Psalm 39:4-5 (ESV) O Lord, make me know my end and what is the measure of my days; let me know how fleeting I am! Behold, you have made my days a few handbreadths, and my lifetime is as nothing before you. Surely all mankind stands as a mere breath!
Ticking away the moments that make up a dull day
You fritter and waste the hours in an offhand way.
Kicking around on a piece of ground in your home town
Waiting for someone or something to show you the way.
Tired of lying in the sunshine staying home to watch the rain.
You are young and life is long and there is time to kill today.
And then one day you find ten years have got behind you.
No one told you when to run, you missed the starting gun.
So you run and you run to catch up with the sun but it’s sinking
Racing around to come up behind you again.
The sun is the same in a relative way but you’re older,
Shorter of breath and one day closer to death.
Every year is getting shorter never seem to find the time.
Plans that either come to naught or half a page of scribbled lines
Hanging on in quiet desperation is the English way
The time is gone, the song is over,
Thought I’d something more to say. *
I can hardly wait to get away from people, to be alone with the Lord. The pain of the world screams at me like an accusation, wanting me to stumble in my belief. Entering the door of my home, I close it behind me, falling upon my knees. Once more I let the wreckage of my heart be loosed in tears and words I don’t understand.
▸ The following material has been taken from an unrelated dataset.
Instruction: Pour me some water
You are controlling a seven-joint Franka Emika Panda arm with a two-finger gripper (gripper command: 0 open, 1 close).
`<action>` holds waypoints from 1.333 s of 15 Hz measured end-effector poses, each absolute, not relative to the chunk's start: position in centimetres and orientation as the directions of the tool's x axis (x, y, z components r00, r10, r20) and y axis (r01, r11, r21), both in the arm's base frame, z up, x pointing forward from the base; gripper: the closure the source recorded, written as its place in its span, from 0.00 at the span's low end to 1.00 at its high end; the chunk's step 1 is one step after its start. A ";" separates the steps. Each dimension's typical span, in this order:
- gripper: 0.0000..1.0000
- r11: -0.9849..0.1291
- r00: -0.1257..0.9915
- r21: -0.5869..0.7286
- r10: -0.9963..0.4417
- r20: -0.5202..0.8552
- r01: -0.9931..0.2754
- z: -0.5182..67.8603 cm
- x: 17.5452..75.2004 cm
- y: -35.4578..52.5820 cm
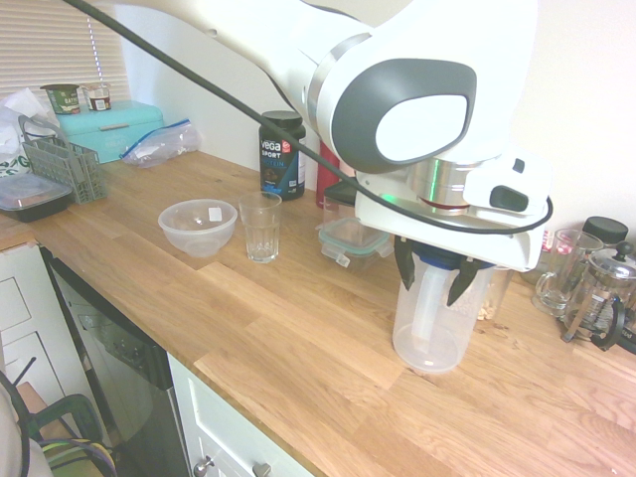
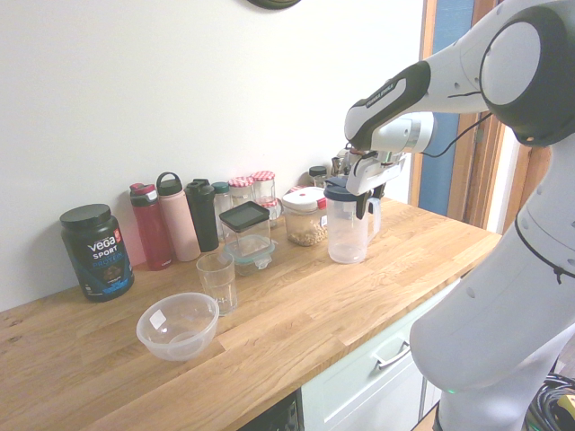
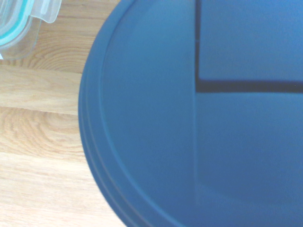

Contending for promises, I am relentless in my hope, refusing to be silenced in the prayers I offer. I remember this sacrifice, a broken spirit; a broken and contrite heart. I remember how God will not despise this offering. In time I rise once more to take in deep breaths. Restoration begins in this most private of places.
An old tale of a selfish emperor who only loved to wear his beautiful clothing comes to mind. Swindlers wanting to make some coin convince the prince the clothes they have made for him are invisible to any who are unfit to see them or they are hopelessly stupid. The emperor ends up parading naked before the crowd and only a child has the courage to share that he sees no clothes on the man, exposing the truth.
I sat quietly today learning a new variation upon this lesson. My reputation is nothing, becoming less every day. I come and go unseen by those who seek the beauty of a world I shed prayer by prayer. With each layer of my life laid down, transparency becomes more comfortable clothing. No one is swindling me trying to convince me to wear my own beautiful clothes weaved to impress others. Instead I am being stripped of anything I once wore to parade before the world. Now I am to stand naked before society wearing the invisible robes of my King. And it’s the children of Jesus alone who will see my Kingly garments.
Deep End Of The Pool
I ran off the end of the diving board without fear, yearning to jump higher and farther with each try. Over and over again I took pleasure in jumping into the deepest waters of the pool. At the time it made me feel “mature” and I longed to be where the brave kids were. Those who didn’t need to hold onto the sides. I even tried to look “cool” while coming up for air. Now I laugh at that childlike faith I’d be okay and not drown. It means more today than ever.
An echo of an old question keeps being resurrected, “where are we meant to worship”? I can visualize that Samaritan woman laughing at us for being so dogmatic in our instructions to the sheep all these centuries later; not having understood the truth she was given first hand.
Standing in many circles, I feel the presence of the Lord when we gather to worship as one. All the questions men place within me disappear. I remember who I am when I worship in spirit and in truth.
(Message) John 4:23-24 “But the time is coming—it has, in fact, come—when what you’re called will not matter and where you go to worship will not matter. It’s who you are and the way you live that count before God. Your worship must engage your spirit in the pursuit of truth. That’s the kind of people the Father is out looking for: those who are simply and honestly themselves before him in their worship. God is Spirit. Those who worship him must do it out of their very being, their spirits, their true selves, in adoration.”